The music Sven Gamsky makes under the name Still Woozy is the epitome of chill. His 2019 EP Lately, which arrived after a two-year string of wildly successful singles, is a 13-minute cross joint of poolside psych-pop and breezy R&B. All five songs are under three minutes, propped up by bulbous basslines, draped with wobbly guitar strums, and centered around Gamsky’s croon that hits like a Newport drag; minty, ashy, and nonetheless strangely pleasant.
However, despite his lackadaisical delivery and the perma-fried aura of his compositions, the 27-year-old Californian is an incredibly diligent worker who thrives in the joyful chaos of house parties and forges his music in the fires of his own OCD. “I have really crazy OCD that kind of comes out in music,” Gamsky says while calling from the road on his way to a performance in Houston. “I will spend so long making music and tweaking every little thing, and when I do revisions on songs I do like 30 versions, 40 versions.”

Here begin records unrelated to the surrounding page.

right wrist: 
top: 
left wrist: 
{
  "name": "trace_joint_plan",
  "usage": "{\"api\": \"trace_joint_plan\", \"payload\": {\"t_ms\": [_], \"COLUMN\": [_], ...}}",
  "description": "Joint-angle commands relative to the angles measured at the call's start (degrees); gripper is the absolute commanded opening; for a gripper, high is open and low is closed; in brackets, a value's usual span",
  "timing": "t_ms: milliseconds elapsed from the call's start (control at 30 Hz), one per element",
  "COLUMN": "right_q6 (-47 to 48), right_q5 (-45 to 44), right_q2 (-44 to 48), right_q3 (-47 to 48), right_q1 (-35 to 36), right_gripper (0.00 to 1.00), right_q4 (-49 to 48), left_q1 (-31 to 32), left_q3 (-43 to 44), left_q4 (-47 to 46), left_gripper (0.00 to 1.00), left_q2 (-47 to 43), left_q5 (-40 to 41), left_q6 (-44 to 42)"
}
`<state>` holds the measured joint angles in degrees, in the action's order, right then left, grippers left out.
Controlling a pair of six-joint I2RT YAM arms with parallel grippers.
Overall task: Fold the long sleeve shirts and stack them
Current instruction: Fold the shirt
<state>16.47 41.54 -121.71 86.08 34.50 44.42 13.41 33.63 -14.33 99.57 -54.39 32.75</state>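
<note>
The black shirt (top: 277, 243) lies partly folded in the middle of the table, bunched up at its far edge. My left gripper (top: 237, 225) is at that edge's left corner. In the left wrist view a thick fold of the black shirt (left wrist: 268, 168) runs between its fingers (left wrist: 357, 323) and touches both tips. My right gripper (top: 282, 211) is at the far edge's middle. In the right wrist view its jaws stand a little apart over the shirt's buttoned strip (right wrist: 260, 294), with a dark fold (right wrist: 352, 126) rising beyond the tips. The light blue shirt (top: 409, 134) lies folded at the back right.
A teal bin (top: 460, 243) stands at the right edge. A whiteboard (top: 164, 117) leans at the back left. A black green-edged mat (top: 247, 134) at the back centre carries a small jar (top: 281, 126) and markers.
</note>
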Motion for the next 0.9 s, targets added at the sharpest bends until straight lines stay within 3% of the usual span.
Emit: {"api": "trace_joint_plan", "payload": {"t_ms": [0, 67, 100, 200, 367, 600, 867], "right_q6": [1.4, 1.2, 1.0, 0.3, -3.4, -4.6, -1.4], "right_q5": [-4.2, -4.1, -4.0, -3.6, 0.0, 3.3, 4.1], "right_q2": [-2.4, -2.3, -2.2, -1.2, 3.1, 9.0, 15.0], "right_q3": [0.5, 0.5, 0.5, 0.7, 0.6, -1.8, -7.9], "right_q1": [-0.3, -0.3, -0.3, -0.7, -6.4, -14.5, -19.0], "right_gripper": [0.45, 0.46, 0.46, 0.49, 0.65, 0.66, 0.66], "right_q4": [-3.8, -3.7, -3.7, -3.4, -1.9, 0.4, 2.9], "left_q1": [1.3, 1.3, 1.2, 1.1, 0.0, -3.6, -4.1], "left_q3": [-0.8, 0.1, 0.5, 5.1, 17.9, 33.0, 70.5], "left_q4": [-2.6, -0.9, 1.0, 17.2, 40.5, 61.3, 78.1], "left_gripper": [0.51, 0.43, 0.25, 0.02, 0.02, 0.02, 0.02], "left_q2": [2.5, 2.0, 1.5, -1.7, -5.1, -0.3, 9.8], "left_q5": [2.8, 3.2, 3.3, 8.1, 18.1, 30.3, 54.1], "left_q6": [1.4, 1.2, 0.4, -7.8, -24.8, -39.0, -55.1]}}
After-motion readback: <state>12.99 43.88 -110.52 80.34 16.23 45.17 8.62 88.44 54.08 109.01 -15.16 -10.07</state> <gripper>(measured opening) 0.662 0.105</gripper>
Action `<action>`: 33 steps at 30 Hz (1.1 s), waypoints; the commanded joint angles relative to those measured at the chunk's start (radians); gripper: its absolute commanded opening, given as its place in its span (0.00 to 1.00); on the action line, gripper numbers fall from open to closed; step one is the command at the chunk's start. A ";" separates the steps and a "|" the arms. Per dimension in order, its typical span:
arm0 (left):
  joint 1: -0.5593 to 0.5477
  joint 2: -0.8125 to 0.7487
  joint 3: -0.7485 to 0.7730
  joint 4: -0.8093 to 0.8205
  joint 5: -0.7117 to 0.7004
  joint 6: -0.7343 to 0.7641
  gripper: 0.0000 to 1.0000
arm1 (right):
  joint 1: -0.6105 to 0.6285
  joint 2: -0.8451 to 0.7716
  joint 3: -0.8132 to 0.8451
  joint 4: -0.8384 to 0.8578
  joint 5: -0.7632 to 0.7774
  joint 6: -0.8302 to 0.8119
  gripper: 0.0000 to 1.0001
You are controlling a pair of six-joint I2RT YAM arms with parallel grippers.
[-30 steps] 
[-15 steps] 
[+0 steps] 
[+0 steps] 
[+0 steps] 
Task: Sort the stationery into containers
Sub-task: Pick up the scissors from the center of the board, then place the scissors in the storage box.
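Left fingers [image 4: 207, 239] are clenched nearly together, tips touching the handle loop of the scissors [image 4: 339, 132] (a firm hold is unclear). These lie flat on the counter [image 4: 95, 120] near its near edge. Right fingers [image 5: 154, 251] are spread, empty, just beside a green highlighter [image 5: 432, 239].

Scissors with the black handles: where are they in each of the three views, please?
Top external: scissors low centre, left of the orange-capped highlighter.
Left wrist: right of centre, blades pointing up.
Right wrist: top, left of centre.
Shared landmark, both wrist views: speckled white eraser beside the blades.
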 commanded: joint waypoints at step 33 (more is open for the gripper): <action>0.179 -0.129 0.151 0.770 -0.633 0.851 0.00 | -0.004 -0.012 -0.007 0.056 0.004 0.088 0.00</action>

Gamsky’s family is full of type A medical professionals (his mom’s a nurse, his dad’s a doctor, and both of his brothers are in med school), but he says that he always gravitated toward writing and playing songs. He started playing guitar at the age of nine and would go on to study music at UCSC, but the formalities of academia never catered to his workstyle. “I’m the kind of person that really loves making my own schedule and not being told what to do. So I flourished outside, [spending] way more energy on projects outside of school.”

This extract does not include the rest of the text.